What is expected - Please reproduce the entries below exactly as they stand, but leave the pictures out.

- - -

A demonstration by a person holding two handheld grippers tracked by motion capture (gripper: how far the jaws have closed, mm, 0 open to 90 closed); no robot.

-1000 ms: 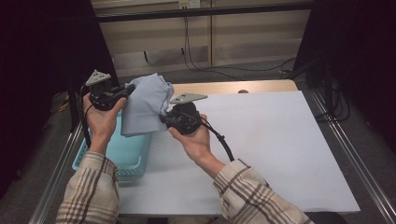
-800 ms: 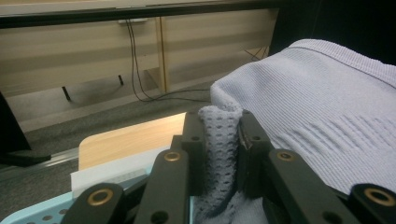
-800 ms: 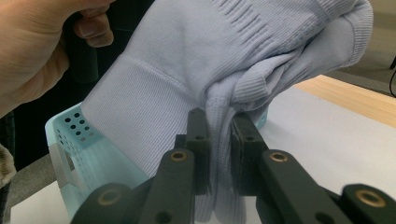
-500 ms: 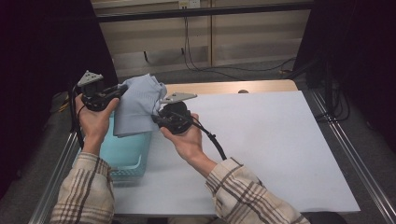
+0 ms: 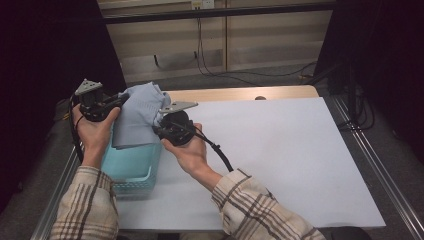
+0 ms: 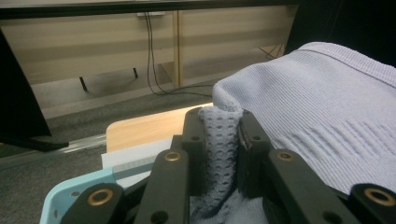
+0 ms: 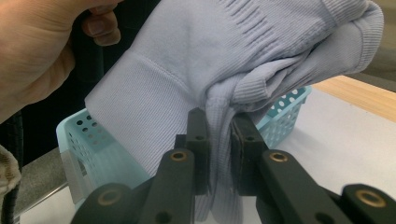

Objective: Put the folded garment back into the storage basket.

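Both grippers are clamped on the same pale blue knit garment [image 5: 137,112]: the left gripper [image 5: 119,100] pinches one top edge and the right gripper [image 5: 159,126] bites a bunched fold on the other side. So the cloth hangs stretched between them, right above the turquoise basket [image 5: 131,167] at the table's [image 5: 300,165] left edge. Looks like a straight lowering drops it in, with the left hand nearer the basket.

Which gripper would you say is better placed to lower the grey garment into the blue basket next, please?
Probably the left gripper: it hangs over the blue basket, shut on the grey garment. The right gripper, also shut on it, sits at the basket's table-side rim.
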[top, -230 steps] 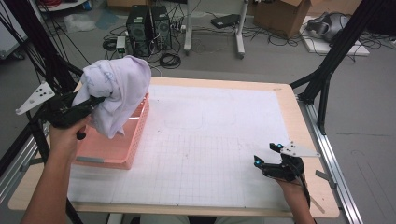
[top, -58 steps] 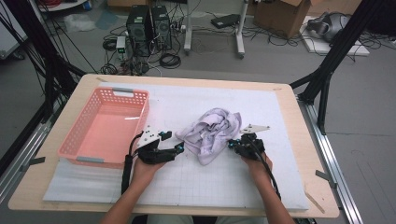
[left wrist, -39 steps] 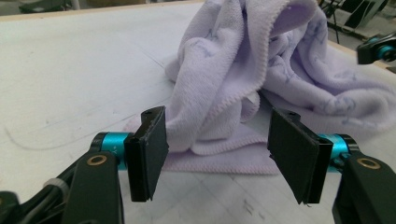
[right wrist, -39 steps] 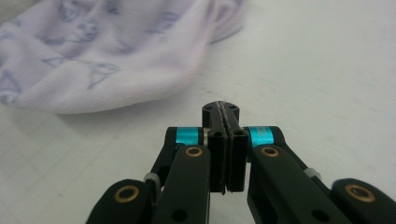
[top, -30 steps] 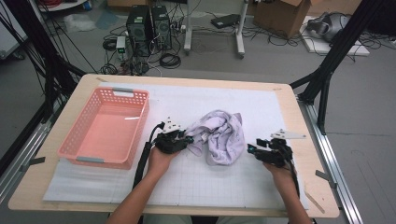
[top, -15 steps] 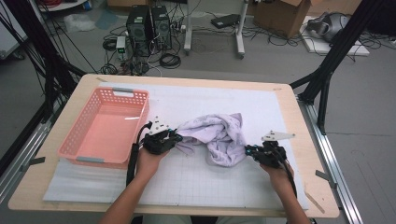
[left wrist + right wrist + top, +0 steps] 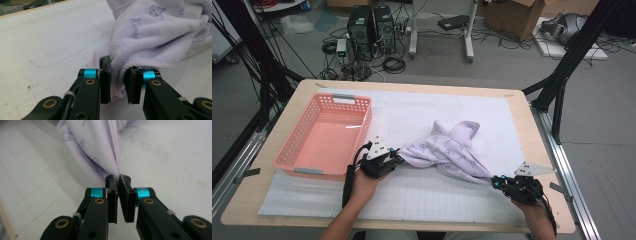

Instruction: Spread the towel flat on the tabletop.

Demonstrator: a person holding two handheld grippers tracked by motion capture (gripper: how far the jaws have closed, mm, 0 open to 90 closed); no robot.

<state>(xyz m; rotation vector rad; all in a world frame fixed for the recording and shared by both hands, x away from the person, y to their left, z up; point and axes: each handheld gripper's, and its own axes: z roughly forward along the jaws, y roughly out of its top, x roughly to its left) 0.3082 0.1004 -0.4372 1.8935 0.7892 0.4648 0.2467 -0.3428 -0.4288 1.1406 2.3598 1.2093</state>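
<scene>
While both hands were at the near half of the bench [image 7: 532,150], the lilac towel [image 7: 452,152] lay stretched between the two grippers on the white gridded mat [image 7: 422,195]. Left gripper [image 7: 396,159]: clamped on the towel's left end, just beside the near right corner of the pink basket [image 7: 324,135]. The left gripper view showed a thick fold of terry [image 7: 140,40] bunched between the black jaws, hem running across the right jaw, cloth pressed from both sides. Its jaws had just been closing, with the towel between them.

Right gripper [image 7: 497,182]: pinched on the towel's right end, near the front right corner of the mat. The right gripper view showed the jaws almost together on a thin stitched edge of the towel [image 7: 100,142], which rose away from the tips in folds. These jaws had also just been closing, cloth between them.

Towel's middle stayed bunched and humped on the mat, its far corner pointing toward the back of the bench. Basket held nothing visible and sat at the left side, apart from the towel.
</scene>
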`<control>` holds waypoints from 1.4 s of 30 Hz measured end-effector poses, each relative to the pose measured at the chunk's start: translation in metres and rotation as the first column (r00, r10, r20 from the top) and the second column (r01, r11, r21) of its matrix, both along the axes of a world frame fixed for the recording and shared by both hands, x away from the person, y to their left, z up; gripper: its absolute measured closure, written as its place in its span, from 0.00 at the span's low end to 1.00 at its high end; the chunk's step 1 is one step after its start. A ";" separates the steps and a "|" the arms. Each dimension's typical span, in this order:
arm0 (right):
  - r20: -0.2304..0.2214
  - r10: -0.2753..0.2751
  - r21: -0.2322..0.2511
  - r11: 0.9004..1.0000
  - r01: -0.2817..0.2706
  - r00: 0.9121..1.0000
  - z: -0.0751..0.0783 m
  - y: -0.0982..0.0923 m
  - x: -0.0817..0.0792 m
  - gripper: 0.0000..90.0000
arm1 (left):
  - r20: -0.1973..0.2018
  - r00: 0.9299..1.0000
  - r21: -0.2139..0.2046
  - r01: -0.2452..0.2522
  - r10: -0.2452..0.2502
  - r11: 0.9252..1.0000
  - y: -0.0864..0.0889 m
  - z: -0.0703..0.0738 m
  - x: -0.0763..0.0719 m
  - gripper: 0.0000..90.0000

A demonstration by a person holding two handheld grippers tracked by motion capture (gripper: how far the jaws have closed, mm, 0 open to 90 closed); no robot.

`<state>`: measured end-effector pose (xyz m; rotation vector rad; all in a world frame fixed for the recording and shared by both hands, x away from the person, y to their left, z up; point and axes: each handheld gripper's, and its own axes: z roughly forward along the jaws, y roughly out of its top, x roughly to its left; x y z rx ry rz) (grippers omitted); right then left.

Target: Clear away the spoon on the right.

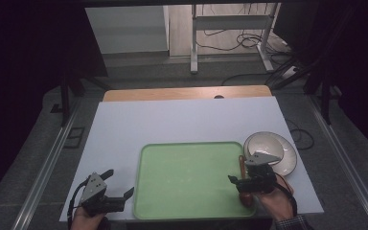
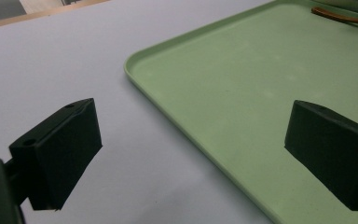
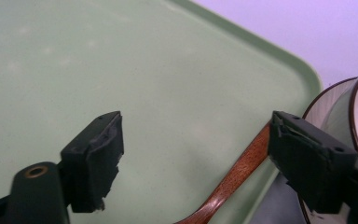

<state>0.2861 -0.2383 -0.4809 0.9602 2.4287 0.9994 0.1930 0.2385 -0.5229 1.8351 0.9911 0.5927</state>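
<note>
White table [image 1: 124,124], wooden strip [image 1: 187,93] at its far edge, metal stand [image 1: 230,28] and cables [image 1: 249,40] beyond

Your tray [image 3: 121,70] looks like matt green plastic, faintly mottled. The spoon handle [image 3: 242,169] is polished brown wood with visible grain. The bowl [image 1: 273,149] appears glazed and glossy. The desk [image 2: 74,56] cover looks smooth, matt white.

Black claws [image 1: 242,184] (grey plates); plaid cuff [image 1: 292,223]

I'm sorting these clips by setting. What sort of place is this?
Probably a lab or workshop set up for recording tabletop tasks: a white table on a bare floor, loose cables beyond it, and a metal stand behind.
</note>
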 end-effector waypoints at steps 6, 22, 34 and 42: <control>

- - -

Expected answer -
A demonstration by a person holding two handheld grippers tracked by motion capture (gripper: how far the jaws have closed, mm, 0 open to 90 closed); no robot.

-1000 ms: 
-800 ms: 
-800 ms: 
-500 ms: 
+0 ms: 
+0 ms: 
+0 ms: 

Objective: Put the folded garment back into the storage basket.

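Both grippers are clamped on the same pale blue knit garment [image 5: 137,112]: the left gripper [image 5: 119,100] pinches one top edge and the right gripper [image 5: 159,126] bites a bunched fold on the other side. So the cloth hangs stretched between them, right above the turquoise basket [image 5: 131,167] at the table's [image 5: 300,165] left edge. Looks like a straight lowering drops it in, with the left hand nearer the basket.

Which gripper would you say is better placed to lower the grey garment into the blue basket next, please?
Probably the left gripper: it hangs over the blue basket, shut on the grey garment. The right gripper, also shut on it, sits at the basket's table-side rim.
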[top, -230 steps] 
[top, -58 steps] 
[left wrist, -39 steps] 
[right wrist, -39 steps] 
[top, -30 steps] 
[top, -15 steps] 
[left wrist + right wrist + top, +0 steps] 

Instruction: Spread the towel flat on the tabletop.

Demonstrator: a person holding two handheld grippers tracked by motion capture (gripper: how far the jaws have closed, mm, 0 open to 90 closed); no robot.

<state>(xyz m; rotation vector rad; all in a world frame fixed for the recording and shared by both hands, x away from the person, y to their left, z up; point and axes: each handheld gripper's, and its own axes: z roughly forward along the jaws, y roughly out of its top, x roughly to its left) 0.3082 0.1004 -0.4372 1.8935 0.7892 0.4648 0.2467 -0.3428 -0.4288 1.1406 2.3598 1.2093</state>
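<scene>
While both hands were at the near half of the bench [image 7: 532,150], the lilac towel [image 7: 452,152] lay stretched between the two grippers on the white gridded mat [image 7: 422,195]. Left gripper [image 7: 396,159]: clamped on the towel's left end, just beside the near right corner of the pink basket [image 7: 324,135]. The left gripper view showed a thick fold of terry [image 7: 140,40] bunched between the black jaws, hem running across the right jaw, cloth pressed from both sides. Its jaws had just been closing, with the towel between them.

Right gripper [image 7: 497,182]: pinched on the towel's right end, near the front right corner of the mat. The right gripper view showed the jaws almost together on a thin stitched edge of the towel [image 7: 100,142], which rose away from the tips in folds. These jaws had also just been closing, cloth between them.

Towel's middle stayed bunched and humped on the mat, its far corner pointing toward the back of the bench. Basket held nothing visible and sat at the left side, apart from the towel.
</scene>
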`<control>` holds waypoints from 1.4 s of 30 Hz measured end-effector poses, each relative to the pose measured at the chunk's start: translation in metres and rotation as the first column (r00, r10, r20 from the top) and the second column (r01, r11, r21) of its matrix, both along the axes of a world frame fixed for the recording and shared by both hands, x away from the person, y to their left, z up; gripper: its absolute measured closure, written as its place in its span, from 0.00 at the span's low end to 1.00 at its high end; the chunk's step 1 is one step after its start. A ";" separates the steps and a "|" the arms. Each dimension's typical span, in this order:
arm0 (right):
  - r20: -0.2304..0.2214
  - r10: -0.2753..0.2751
  - r21: -0.2322..0.2511
  - r11: 0.9004..1.0000
  - r01: -0.2817..0.2706
  - r00: 0.9121..1.0000
  - z: -0.0751..0.0783 m
  - y: -0.0982..0.0923 m
  - x: -0.0817..0.0792 m
  - gripper: 0.0000..90.0000
arm1 (left):
  - r20: -0.1973..0.2018
  - r00: 0.9299..1.0000
  - r21: -0.2139..0.2046
  - r01: -0.2452..0.2522
  - r10: -0.2452..0.2502
  - r11: 0.9252..1.0000
  - y: -0.0864..0.0889 m
  - z: -0.0703..0.0738 m
  - x: -0.0763..0.0719 m
  - gripper: 0.0000..90.0000

A demonstration by a person holding two handheld grippers tracked by motion capture (gripper: how far the jaws have closed, mm, 0 open to 90 closed); no robot.

`<state>`: measured end-effector pose (xyz m; rotation vector rad; all in a world frame fixed for the recording and shared by both hands, x away from the person, y to their left, z up; point and axes: each handheld gripper's, and its own axes: z roughly forward along the jaws, y roughly out of its top, x roughly to its left; x y z rx ry rz) (grippers omitted); right then left.

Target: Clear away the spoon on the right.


<state>0.2861 -0.2383 -0.4809 0.9602 2.4287 0.9994 0.1930 0.2385 -0.5229 1.8351 0.9911 0.5927</state>
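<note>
White table [image 1: 124,124], wooden strip [image 1: 187,93] at its far edge, metal stand [image 1: 230,28] and cables [image 1: 249,40] beyond

Your tray [image 3: 121,70] looks like matt green plastic, faintly mottled. The spoon handle [image 3: 242,169] is polished brown wood with visible grain. The bowl [image 1: 273,149] appears glazed and glossy. The desk [image 2: 74,56] cover looks smooth, matt white.

Black claws [image 1: 242,184] (grey plates); plaid cuff [image 1: 292,223]

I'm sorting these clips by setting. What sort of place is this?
Probably a lab or workshop set up for recording tabletop tasks: a white table on a bare floor, loose cables beyond it, and a metal stand behind.
</note>
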 end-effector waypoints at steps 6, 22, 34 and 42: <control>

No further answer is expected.